Kosslyn, S. M. (1988). Aspect of a Cognitive Neuroscience of Mental Imagery. Science, 240(4859), 1621–1626. Retrieved from http://www.jstor.org/stable/1701012

Summary

Kosslyn presents neuroscientific evidence for how mental images are generated in the brain. He argues there are two separate systems:

  1. The first system encodes object shape, which may be either a low-resolution image of the entire object or higher-resolution images of object parts
  2. The second system encodes object location, which may be either represented categorically (e.g. using symbolic/linguistic terms, such as “next to” or “inside of”) or via absolute coordinates.

These two systems interact so that when a mental image is generated, “the patterns in the images are built up by activating parts individually and that parts are imaged in roughly the order in which they are typically drawn” (pg. 1622).

In particular, Kosslyn hypothesizes (and provides evidence for) the left cerebral hemisphere being better at arranging object parts according to categorical relations, while the right cerebral hemisphere is better at arranging object parts according to absolute locations. Both hemispheres are equally good at generating whole objects (that are not broken down into individual parts).

Methods

Kosslyn reports results both from split-brain patients as well as undergraduates. Both types of experiments rely on a technique called lateralization, in which the stimulus is presented in only the left or right half of the visual field for a brief period of time (150ms; short enough such that participants could not move their eyes to move the stimulus into the other part of the visual field). In the case of the split-brain patients, there is no communication between the halves of the brain, so only one half of the brain will receive the visual information. In the case of the undergraduates with intact corpus callosi, Kosslyn measured reaction time (i.e. something presented to the right side of the brain that requires the left side of the brain for processing should elicit slower reaction times than if the same thing were directly presented to the left side of the brain).

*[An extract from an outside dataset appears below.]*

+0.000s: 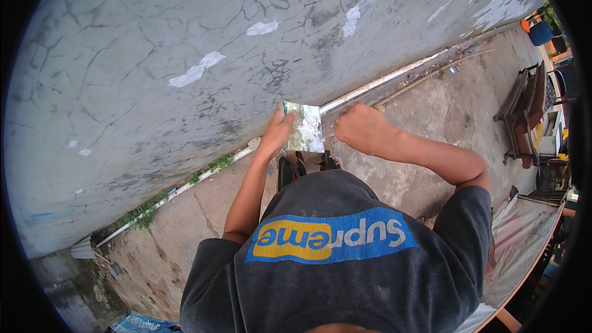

For the split-brain patient J.W., one task was to observe a lowercase probe and then determine whether the uppercase version of the letter had any curved lines. For the left hemisphere, J.W. had perfect performance; for the right hemisphere, performance was significantly reduced. This result suggests that the left hemisphere is involved in generating images that are composed of parts (e.g. strokes). To further supplement this finding, they ran another experiment that involved judging dimensions of holistic object (e.g., if an object like a belt buckle was wider than it was tall). In this case, both hemispheres performed equally well.

For the undergraduates, the task was to view a lowercase letter in a grid. There were probe points in some of the grid cells, and participants had to determine wither the uppercase version of the letter would cover the probe points. As predicted, responses were faster when the probe was presented to the left hemisphere rather than the right hempisphere. If instead of a grid the letter was presented in just a box, participants were forced to remember the absolute position of the letter parts (rather than their symbolic relations) and in this case, the left hemisphere performed worse tha the right hemisphere.

Algorithm

n/a

Takeaways

This is a collection of really elegant results showing how mental images are stored and produced in the brain. It would be interesting to come up with a model that efficiently trades off between the different forms of representation to solve these tasks. Such a model should store representations at different levels of granularity (Joe Austerweil has some work related to this, which I want to remember to reread now) and should additionally store representations both using symbolic relations as well as absolute positions. This is actually pretty similar to Brenden Lake’s work on motor program induction—I’m not sure about the representation of where the parts go (I will have to go back and read the details more carefully) but I think it is symbolic/categorical. So it would be interesting to try to augment that sort of model with the capability for also absolute positioning, and different granularities of the parts.

I also wonder how these types of representations interact with manipulation of the images. For example, if I say “imagine a F lying on its side”, do people imagine an upright F, and the rotate it holistically? Or do they imagine one part of the F, rotate it, and then attach the other parts to it? Or do they imagine all the parts rotated independently, and then attach them to each other? Subjectively, I feel like I first generate the image, and then rotate it, but I’m not sure subjective reports are necessarily reliable. Based on the work from Just & Carpenter, the answer seems more likely to be that one part is rotated, and then the others are “attached”.